About this exercise
Would you please copy each line below that includes the string "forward"?

Information provided
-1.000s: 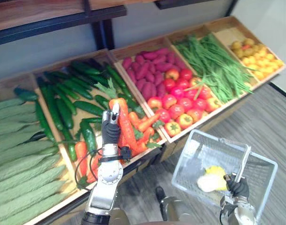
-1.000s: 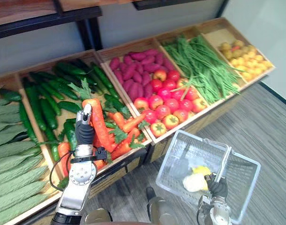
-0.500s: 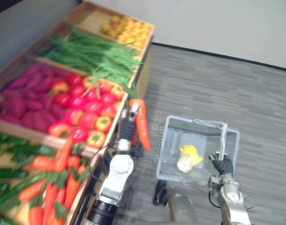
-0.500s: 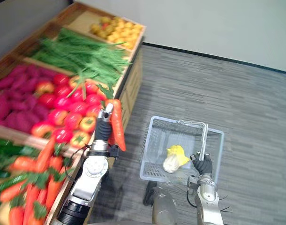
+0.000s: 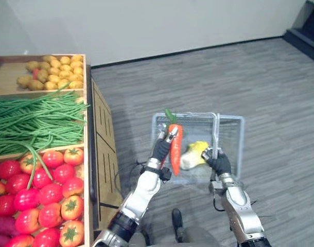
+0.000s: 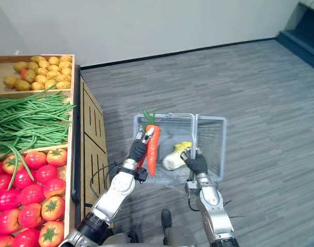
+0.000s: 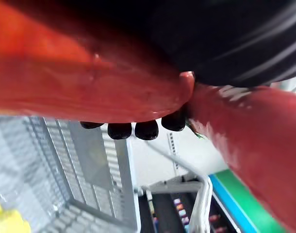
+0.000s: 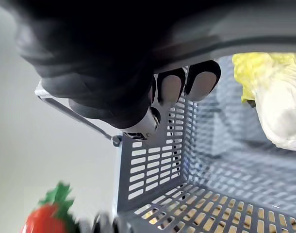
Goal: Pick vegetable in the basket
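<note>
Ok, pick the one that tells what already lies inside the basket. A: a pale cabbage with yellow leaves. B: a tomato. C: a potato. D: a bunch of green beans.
A: the cabbage lies on the floor of the basket, whose handle the right hand grips, while the carrot is in the fingers of the left hand, not yet let go.

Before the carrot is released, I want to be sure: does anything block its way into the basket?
Nothing visible blocks it. The carrot, held by the left hand, hangs over the open left part of the basket. The cabbage lies beside it; the handle in the right hand is further right.
</note>
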Controlling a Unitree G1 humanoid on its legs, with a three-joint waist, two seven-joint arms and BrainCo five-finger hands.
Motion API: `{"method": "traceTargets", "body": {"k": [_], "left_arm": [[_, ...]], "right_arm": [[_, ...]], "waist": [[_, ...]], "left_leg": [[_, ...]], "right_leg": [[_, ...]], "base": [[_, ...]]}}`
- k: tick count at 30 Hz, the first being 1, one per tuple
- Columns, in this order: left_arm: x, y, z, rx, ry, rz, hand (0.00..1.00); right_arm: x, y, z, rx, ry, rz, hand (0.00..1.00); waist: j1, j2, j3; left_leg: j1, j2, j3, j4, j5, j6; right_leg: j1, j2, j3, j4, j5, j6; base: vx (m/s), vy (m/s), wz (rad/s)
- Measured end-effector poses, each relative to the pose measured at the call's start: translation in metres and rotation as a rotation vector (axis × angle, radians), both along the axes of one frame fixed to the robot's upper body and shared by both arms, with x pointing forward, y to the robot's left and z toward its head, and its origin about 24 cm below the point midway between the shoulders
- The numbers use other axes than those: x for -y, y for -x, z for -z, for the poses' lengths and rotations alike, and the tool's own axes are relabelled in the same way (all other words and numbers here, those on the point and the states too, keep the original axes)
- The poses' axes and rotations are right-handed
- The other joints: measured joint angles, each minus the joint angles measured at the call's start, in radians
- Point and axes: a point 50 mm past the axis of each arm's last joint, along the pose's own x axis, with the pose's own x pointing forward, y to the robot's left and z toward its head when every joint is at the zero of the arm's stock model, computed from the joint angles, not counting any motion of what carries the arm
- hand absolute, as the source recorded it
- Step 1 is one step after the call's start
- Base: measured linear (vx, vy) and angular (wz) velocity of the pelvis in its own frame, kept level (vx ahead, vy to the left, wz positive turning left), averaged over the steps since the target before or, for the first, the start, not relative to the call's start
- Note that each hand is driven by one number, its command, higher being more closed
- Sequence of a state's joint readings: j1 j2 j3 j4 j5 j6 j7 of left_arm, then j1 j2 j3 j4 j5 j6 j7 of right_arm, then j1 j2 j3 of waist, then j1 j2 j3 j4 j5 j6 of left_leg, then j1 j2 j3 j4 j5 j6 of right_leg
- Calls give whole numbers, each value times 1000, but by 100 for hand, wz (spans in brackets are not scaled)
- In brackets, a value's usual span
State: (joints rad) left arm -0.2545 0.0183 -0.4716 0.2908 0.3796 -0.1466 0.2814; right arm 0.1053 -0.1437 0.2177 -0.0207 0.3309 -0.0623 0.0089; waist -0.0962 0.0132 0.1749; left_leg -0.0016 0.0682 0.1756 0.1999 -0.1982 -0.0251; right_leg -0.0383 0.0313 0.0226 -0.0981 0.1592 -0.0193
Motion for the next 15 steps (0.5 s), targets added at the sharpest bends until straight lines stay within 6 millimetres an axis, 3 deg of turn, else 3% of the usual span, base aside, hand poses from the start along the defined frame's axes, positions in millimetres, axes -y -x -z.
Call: {"method": "traceTargets", "body": {"k": [3, 7, 12, 13, 15], "left_arm": [[-5, -7, 14, -30, -127, -21, 100], [-28, -10, 47, -140, -276, -87, 100], [-45, -9, 67, -211, -413, -96, 100], [-50, -9, 75, -249, -446, -107, 0], [-58, -8, 82, -293, -471, -125, 0]], "right_arm": [[-9, 1, 0, -6, -48, -45, 100], [-17, 2, -8, 14, -132, -87, 100], [-32, 9, -14, 4, -249, -192, 100], [-37, 12, -13, -18, -278, -220, 100], [-43, 16, -10, -46, -307, -256, 100]], "waist": [[1, 0, 0], [0, 0, 0], [-1, -3, -2], [-1, -5, -3], [-1, -12, -3]], "left_leg": [[39, -3, 17, -30, 6, -1], [85, -14, 16, -65, 17, 6], [89, -35, 4, -89, 29, 23], [87, -40, 1, -96, 31, 27], [82, -44, -3, -97, 34, 29]], "right_leg": [[8, 1, 20, 0, 0, 0], [33, -3, 39, 0, -2, 3], [29, -23, 38, -1, -12, 17], [25, -28, 37, -1, -12, 18], [19, -32, 37, -1, -11, 20]], "base": [[117, 130, -14], [45, 104, -9], [-41, 75, 7], [-96, 55, 5], [-88, 28, 3]]}}
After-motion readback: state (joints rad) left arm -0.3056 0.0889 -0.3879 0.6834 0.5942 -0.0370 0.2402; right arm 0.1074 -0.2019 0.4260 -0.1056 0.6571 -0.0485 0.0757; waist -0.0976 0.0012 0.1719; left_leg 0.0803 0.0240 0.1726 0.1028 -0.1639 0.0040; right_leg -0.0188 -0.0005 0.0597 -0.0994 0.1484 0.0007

Response to this exercise
- Measured end-effector poses, each relative to the pose measured at the call's start: translation in metres and rotation as a rotation vector (axis × angle, radians), both along the axes of one frame fixed to the robot's upper body and shared by both arms, with x pointing forward, y to the robot's left and z toward its head, and its origin about 24 cm below the point midway between the shoulders
- Point and axes: a point 50 mm past the axis of each arm's last joint, along the pose's own x axis, with the pose's own x pointing forward, y to the robot's left and z toward its head when every joint is at the zero of the arm's stock model, computed from the joint angles, not counting any motion of what carries the arm

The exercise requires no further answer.